Cochrane puts it very simply: "Every dollar of increased government spending must correspond to one less dollar of private spending… [And] jobs that were created by government stimulus spending "…are offset by jobs lost from the decline in private spending" (Krugman, p. 1). Cochrane goes on to critique the stimulus concept (which President Obama and the Congress put in place in 2009 to prevent the country from falling into a deep depression), saying that those who advocate for the use of stimulus strategies want that money to be spent on "consumption, not saved." Past stimulus plans have been evaluated on how much people spent, Cochrane notes, not on how much of it was saved. The economy, in any event, doesn't care if a person buys a car or lends the stimulus money to a company "that buys a forklift" (Krugman, p. 1).

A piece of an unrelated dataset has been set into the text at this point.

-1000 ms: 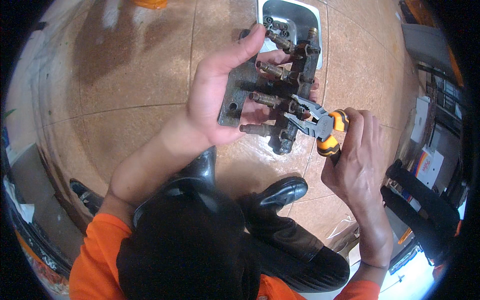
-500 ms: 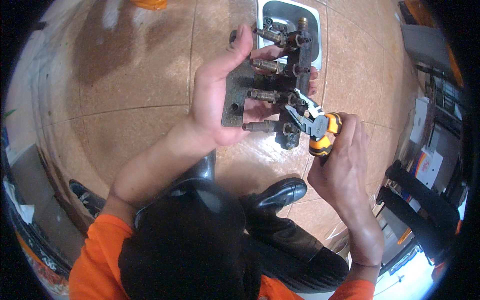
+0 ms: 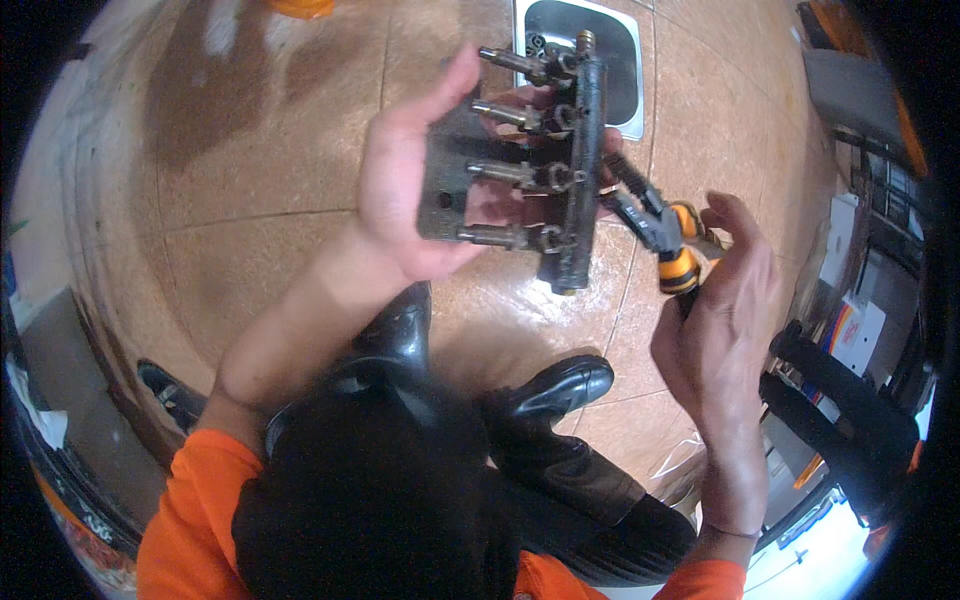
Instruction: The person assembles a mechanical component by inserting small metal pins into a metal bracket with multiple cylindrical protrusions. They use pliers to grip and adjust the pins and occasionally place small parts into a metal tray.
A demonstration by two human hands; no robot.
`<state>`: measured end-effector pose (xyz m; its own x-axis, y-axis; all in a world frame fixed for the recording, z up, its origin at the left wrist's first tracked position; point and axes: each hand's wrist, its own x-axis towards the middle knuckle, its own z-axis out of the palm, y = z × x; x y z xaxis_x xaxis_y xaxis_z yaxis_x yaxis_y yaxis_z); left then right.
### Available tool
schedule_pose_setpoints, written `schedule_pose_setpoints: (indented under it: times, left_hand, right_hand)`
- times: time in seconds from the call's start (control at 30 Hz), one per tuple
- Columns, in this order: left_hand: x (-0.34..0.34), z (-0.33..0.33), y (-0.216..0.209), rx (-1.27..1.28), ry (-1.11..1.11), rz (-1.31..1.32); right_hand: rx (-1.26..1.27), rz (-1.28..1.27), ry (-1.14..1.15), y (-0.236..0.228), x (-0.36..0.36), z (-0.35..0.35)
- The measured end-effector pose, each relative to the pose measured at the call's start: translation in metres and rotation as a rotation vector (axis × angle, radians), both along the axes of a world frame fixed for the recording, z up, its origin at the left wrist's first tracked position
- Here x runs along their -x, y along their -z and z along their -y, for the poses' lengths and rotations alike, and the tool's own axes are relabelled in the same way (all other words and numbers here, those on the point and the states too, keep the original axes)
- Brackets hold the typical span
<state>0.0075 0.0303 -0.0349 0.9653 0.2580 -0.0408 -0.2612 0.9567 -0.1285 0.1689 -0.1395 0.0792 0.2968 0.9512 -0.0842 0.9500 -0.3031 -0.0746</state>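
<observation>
Head view: left hand (image 3: 405, 190) grips dark metal manifold (image 3: 555, 170) raised above tiled floor (image 3: 250, 150); right hand (image 3: 720, 330) wraps orange-handled pliers (image 3: 660, 235), pliers tip touching manifold's right side.

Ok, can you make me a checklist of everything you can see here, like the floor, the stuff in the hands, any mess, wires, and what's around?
Surface: brown tiled floor, shiny, with darker patches.
Job's things: dark metal bar with four side pipes, held up above the floor; pliers with orange and black handles, nose at the bar's right side.
Clutter: orange scrap at the top edge; clear plastic on the floor near the right arm.
Grips: left hand holds the metal bar; right hand holds the pliers by the handles.
Cables: nothing seen.
Surroundings: square metal floor drain behind the bar; black boots below; boxes and racks on the right, blurred.
</observation>
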Motion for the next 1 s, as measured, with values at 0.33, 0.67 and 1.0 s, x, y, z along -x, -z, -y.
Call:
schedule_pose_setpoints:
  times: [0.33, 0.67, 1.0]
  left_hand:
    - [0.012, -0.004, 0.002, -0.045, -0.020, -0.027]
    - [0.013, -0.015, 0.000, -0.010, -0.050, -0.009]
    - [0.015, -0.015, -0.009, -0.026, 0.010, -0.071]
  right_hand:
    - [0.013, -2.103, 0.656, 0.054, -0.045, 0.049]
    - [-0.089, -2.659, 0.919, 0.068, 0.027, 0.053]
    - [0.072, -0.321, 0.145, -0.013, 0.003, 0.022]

Krugman takes issue with Cochrane and Fama, asserting that their assessments are "mind-boggling" due to the "basic [economic] fallacies" they project in their logic. Krugman insists that the two economists are "interpreting an accounting identity as a behavioral relationship" (p. 1). The columnist takes the position that while indeed, savings need to equal investment, but it doesn't just "mystically" take place; any discrepancy between the "desired savings and desired savings causes something to happen that brings the two in line" (p. 1).

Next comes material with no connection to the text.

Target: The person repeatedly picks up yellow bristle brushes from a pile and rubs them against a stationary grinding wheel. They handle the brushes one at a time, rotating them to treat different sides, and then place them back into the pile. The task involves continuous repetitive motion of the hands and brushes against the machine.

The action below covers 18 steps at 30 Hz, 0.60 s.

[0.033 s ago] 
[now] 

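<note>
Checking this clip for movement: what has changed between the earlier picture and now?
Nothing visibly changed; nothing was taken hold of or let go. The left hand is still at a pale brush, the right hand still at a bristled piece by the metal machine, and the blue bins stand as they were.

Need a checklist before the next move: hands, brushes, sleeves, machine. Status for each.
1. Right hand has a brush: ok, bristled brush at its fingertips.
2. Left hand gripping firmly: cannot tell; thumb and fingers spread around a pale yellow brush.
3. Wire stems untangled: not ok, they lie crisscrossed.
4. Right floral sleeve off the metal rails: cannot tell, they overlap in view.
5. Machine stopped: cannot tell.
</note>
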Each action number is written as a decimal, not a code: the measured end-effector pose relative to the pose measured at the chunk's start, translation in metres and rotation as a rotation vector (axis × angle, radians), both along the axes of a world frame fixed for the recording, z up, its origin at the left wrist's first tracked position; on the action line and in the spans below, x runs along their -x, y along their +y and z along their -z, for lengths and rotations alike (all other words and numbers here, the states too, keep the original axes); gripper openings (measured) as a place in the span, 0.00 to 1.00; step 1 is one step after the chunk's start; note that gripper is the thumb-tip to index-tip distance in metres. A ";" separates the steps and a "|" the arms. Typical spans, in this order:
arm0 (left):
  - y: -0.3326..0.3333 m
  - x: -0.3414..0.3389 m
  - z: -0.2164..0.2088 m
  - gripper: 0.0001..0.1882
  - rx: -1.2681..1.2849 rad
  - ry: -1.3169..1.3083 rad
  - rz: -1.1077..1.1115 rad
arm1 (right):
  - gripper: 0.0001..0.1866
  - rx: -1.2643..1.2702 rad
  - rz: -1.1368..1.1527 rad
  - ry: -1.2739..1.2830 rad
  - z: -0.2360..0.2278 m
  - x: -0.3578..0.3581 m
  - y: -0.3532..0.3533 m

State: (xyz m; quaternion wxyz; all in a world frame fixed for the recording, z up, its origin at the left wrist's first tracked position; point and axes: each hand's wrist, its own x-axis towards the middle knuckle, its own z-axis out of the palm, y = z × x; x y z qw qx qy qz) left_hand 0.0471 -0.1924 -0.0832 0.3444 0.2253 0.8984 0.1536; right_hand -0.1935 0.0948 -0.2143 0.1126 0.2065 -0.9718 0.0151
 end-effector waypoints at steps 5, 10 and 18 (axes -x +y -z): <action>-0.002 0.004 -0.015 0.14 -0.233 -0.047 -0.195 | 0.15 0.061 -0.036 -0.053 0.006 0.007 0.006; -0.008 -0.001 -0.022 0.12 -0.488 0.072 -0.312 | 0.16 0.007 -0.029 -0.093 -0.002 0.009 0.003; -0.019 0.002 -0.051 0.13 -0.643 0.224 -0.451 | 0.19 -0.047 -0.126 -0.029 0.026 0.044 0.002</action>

In a more direct approach to rebutting Cochrane and Fama, Krugman believes that after a change in one's savings or investment activities, when interest rates are fixed, the accounting identity holds firm. That is, the Gross Domestic Product (DGP) "…changes to make S (savings) and I (investment) equal (Krugman, p. 2).
Cochrane and Fama believe, according to Krugman, that savings plus taxes equal investment plus government spending equals faulty fiscal policy. "But it doesn't," the columnist insists. Krugman believes that anyone doing a simple evaluation of the relationship between savings and investment should be able to see that it doesn't prove "…anything about the effectiveness of fiscal policy" (p. 2).